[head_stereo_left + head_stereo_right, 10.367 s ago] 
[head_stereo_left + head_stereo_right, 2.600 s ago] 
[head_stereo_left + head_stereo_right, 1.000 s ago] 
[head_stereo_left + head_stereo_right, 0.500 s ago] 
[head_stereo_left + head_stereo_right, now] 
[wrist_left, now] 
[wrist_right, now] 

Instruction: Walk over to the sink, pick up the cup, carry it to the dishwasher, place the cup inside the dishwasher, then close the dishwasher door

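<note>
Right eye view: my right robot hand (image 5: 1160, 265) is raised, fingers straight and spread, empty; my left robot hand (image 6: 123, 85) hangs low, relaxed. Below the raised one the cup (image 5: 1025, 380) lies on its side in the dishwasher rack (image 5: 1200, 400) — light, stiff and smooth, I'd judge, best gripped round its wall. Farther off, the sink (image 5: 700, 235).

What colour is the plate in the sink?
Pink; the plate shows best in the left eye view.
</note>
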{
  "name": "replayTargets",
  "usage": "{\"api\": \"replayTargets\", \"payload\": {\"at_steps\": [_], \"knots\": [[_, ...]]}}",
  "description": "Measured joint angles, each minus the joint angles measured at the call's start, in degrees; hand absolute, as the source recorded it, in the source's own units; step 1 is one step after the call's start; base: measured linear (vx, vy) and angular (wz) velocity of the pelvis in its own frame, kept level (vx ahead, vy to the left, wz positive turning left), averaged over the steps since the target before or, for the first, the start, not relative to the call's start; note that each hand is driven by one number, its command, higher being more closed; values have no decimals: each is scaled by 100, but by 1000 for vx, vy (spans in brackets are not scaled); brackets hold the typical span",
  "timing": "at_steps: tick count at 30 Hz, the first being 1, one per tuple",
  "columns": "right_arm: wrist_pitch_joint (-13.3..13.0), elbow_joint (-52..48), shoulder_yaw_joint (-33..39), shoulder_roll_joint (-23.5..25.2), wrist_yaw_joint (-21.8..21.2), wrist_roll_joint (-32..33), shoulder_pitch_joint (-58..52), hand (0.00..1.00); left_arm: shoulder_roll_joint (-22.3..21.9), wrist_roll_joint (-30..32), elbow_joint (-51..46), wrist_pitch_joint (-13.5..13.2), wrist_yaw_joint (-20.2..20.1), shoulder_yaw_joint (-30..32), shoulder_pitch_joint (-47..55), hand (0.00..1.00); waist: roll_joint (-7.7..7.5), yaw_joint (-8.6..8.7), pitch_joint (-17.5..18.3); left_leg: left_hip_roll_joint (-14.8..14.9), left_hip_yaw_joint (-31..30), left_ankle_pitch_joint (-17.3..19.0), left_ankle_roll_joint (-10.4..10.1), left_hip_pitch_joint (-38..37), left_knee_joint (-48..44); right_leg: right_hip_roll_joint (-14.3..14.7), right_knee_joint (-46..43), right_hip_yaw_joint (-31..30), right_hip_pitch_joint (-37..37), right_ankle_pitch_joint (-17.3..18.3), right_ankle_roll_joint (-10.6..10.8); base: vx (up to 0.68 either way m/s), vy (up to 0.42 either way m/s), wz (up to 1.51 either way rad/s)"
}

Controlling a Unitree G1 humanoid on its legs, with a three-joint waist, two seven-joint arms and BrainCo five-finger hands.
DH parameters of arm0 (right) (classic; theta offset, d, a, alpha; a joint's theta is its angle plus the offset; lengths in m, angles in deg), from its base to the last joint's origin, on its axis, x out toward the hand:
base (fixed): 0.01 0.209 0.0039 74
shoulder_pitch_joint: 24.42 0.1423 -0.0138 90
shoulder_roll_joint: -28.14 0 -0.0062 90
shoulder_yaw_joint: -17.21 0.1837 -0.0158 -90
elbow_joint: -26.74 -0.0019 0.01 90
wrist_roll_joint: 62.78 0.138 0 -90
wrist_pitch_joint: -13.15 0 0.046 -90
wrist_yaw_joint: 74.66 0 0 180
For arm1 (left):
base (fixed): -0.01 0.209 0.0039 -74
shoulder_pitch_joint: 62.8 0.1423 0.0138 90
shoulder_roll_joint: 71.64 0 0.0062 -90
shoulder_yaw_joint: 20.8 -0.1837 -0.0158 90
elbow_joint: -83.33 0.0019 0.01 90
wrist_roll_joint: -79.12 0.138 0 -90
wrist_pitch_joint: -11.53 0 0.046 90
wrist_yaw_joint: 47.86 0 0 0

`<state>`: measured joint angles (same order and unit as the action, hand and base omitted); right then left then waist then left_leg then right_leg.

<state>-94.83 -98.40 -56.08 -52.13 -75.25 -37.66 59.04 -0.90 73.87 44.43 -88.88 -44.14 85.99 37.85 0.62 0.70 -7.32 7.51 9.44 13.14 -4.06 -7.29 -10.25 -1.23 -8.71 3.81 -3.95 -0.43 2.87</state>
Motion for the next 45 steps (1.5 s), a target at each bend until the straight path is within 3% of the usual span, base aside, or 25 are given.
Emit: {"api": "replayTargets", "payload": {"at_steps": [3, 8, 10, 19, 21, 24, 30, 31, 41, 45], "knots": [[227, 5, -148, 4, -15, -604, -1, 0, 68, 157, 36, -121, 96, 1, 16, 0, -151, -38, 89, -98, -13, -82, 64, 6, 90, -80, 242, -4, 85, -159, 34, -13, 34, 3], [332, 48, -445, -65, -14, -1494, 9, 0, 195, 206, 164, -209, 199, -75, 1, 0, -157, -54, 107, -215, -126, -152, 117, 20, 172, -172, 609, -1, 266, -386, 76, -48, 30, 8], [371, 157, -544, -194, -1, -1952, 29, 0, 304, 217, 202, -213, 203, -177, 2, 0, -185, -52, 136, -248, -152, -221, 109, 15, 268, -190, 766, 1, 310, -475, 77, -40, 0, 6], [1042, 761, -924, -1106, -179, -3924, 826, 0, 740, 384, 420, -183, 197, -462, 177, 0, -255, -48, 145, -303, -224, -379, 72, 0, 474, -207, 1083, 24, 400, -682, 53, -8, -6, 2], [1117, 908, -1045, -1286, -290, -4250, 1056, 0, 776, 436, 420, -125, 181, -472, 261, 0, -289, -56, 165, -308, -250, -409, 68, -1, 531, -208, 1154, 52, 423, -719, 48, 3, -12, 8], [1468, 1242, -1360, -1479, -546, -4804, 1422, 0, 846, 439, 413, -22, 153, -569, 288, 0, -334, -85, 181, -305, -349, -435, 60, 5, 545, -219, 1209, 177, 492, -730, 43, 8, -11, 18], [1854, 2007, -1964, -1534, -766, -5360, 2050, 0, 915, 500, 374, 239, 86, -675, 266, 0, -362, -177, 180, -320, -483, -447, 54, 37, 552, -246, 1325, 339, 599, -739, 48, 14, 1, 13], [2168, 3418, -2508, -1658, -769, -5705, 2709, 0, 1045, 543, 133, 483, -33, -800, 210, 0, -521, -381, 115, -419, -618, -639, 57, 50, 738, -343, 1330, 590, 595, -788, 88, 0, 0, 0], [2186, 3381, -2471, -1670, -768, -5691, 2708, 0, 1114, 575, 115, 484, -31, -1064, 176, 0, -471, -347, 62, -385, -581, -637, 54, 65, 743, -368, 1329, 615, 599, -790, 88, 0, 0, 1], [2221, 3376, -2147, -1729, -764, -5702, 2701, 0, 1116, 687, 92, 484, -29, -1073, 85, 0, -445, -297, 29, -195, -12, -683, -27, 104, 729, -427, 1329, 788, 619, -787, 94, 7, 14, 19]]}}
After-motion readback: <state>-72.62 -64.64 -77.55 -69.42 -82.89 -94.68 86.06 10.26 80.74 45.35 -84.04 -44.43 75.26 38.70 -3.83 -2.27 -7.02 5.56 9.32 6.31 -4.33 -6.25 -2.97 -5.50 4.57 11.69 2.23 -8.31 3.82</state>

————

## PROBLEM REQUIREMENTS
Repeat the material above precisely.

## ANSWER SPACE
[head_stereo_left + head_stereo_right, 10.367 s ago] 
[head_stereo_left + head_stereo_right, 2.600 s ago] 
[head_stereo_left + head_stereo_right, 1.000 s ago] 
[head_stereo_left + head_stereo_right, 0.500 s ago] 
[head_stereo_left + head_stereo_right, now] 
[wrist_left, now] 
[wrist_right, now] 

Instruction: Walk over to the sink, pick up the cup, carry it to the dishwasher, place the cup inside the dishwasher, then close the dishwasher door

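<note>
Right eye view: my right robot hand (image 5: 1160, 265) is raised, fingers straight and spread, empty; my left robot hand (image 6: 123, 85) hangs low, relaxed. Below the raised one the cup (image 5: 1025, 380) lies on its side in the dishwasher rack (image 5: 1200, 400) — light, stiff and smooth, I'd judge, best gripped round its wall. Farther off, the sink (image 5: 700, 235).

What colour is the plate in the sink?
Pink; the plate shows best in the left eye view.
</note>
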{
  "name": "replayTargets",
  "usage": "{\"api\": \"replayTargets\", \"payload\": {\"at_steps\": [_], \"knots\": [[_, ...]]}}",
  "description": "Measured joint angles, each minus the joint angles measured at the call's start, in degrees; hand absolute, as the source recorded it, in the source's own units; step 1 is one step after the call's start; base: measured linear (vx, vy) and angular (wz) velocity of the pelvis in its own frame, kept level (vx ahead, vy to the left, wz positive turning left), averaged over the steps since the target before or, for the first, the start, not relative to the call's start; note that each hand is driven by one number, its command, higher being more closed; values have no decimals: each is scaled by 100, but by 1000 for vx, vy (spans in brackets are not scaled); brackets hold the typical span",
  "timing": "at_steps: tick count at 30 Hz, the first being 1, one per tuple",
  "columns": "right_arm: wrist_pitch_joint (-13.3..13.0), elbow_joint (-52..48), shoulder_yaw_joint (-33..39), shoulder_roll_joint (-23.5..25.2), wrist_yaw_joint (-21.8..21.2), wrist_roll_joint (-32..33), shoulder_pitch_joint (-58..52), hand (0.00..1.00); left_arm: shoulder_roll_joint (-22.3..21.9), wrist_roll_joint (-30..32), elbow_joint (-51..46), wrist_pitch_joint (-13.5..13.2), wrist_yaw_joint (-20.2..20.1), shoulder_yaw_joint (-30..32), shoulder_pitch_joint (-47..55), hand (0.00..1.00); waist: roll_joint (-7.7..7.5), yaw_joint (-8.6..8.7), pitch_joint (-17.5..18.3); left_leg: left_hip_roll_joint (-14.8..14.9), left_hip_yaw_joint (-31..30), left_ankle_pitch_joint (-17.3..19.0), left_ankle_roll_joint (-10.4..10.1), left_hip_pitch_joint (-38..37), left_knee_joint (-48..44); right_leg: right_hip_roll_joint (-14.3..14.7), right_knee_joint (-46..43), right_hip_yaw_joint (-31..30), right_hip_pitch_joint (-37..37), right_ankle_pitch_joint (-17.3..18.3), right_ankle_roll_joint (-10.6..10.8); base: vx (up to 0.68 either way m/s), vy (up to 0.42 either way m/s), wz (up to 1.51 either way rad/s)"
}

Controlling a Unitree G1 humanoid on its legs, with a three-joint waist, two seven-joint arms and BrainCo five-finger hands.
DH parameters of arm0 (right) (classic; theta offset, d, a, alpha; a joint's theta is its angle plus the offset; lengths in m, angles in deg), from its base to the last joint's origin, on its axis, x out toward the hand:
base (fixed): 0.01 0.209 0.0039 74
shoulder_pitch_joint: 24.42 0.1423 -0.0138 90
shoulder_roll_joint: -28.14 0 -0.0062 90
shoulder_yaw_joint: -17.21 0.1837 -0.0158 -90
elbow_joint: -26.74 -0.0019 0.01 90
wrist_roll_joint: 62.78 0.138 0 -90
wrist_pitch_joint: -13.15 0 0.046 -90
wrist_yaw_joint: 74.66 0 0 180
For arm1 (left):
base (fixed): -0.01 0.209 0.0039 -74
shoulder_pitch_joint: 62.8 0.1423 0.0138 90
shoulder_roll_joint: 71.64 0 0.0062 -90
shoulder_yaw_joint: 20.8 -0.1837 -0.0158 90
elbow_joint: -83.33 0.0019 0.01 90
wrist_roll_joint: -79.12 0.138 0 -90
wrist_pitch_joint: -11.53 0 0.046 90
wrist_yaw_joint: 47.86 0 0 0

`<state>`: measured joint angles (same order and unit as the action, hand and base omitted); right then left then waist then left_leg then right_leg.

<state>-94.83 -98.40 -56.08 -52.13 -75.25 -37.66 59.04 -0.90 73.87 44.43 -88.88 -44.14 85.99 37.85 0.62 0.70 -7.32 7.51 9.44 13.14 -4.06 -7.29 -10.25 -1.23 -8.71 3.81 -3.95 -0.43 2.87</state>
Motion for the next 45 steps (1.5 s), a target at each bend until the straight path is within 3% of the usual span, base aside, or 25 are given.
Emit: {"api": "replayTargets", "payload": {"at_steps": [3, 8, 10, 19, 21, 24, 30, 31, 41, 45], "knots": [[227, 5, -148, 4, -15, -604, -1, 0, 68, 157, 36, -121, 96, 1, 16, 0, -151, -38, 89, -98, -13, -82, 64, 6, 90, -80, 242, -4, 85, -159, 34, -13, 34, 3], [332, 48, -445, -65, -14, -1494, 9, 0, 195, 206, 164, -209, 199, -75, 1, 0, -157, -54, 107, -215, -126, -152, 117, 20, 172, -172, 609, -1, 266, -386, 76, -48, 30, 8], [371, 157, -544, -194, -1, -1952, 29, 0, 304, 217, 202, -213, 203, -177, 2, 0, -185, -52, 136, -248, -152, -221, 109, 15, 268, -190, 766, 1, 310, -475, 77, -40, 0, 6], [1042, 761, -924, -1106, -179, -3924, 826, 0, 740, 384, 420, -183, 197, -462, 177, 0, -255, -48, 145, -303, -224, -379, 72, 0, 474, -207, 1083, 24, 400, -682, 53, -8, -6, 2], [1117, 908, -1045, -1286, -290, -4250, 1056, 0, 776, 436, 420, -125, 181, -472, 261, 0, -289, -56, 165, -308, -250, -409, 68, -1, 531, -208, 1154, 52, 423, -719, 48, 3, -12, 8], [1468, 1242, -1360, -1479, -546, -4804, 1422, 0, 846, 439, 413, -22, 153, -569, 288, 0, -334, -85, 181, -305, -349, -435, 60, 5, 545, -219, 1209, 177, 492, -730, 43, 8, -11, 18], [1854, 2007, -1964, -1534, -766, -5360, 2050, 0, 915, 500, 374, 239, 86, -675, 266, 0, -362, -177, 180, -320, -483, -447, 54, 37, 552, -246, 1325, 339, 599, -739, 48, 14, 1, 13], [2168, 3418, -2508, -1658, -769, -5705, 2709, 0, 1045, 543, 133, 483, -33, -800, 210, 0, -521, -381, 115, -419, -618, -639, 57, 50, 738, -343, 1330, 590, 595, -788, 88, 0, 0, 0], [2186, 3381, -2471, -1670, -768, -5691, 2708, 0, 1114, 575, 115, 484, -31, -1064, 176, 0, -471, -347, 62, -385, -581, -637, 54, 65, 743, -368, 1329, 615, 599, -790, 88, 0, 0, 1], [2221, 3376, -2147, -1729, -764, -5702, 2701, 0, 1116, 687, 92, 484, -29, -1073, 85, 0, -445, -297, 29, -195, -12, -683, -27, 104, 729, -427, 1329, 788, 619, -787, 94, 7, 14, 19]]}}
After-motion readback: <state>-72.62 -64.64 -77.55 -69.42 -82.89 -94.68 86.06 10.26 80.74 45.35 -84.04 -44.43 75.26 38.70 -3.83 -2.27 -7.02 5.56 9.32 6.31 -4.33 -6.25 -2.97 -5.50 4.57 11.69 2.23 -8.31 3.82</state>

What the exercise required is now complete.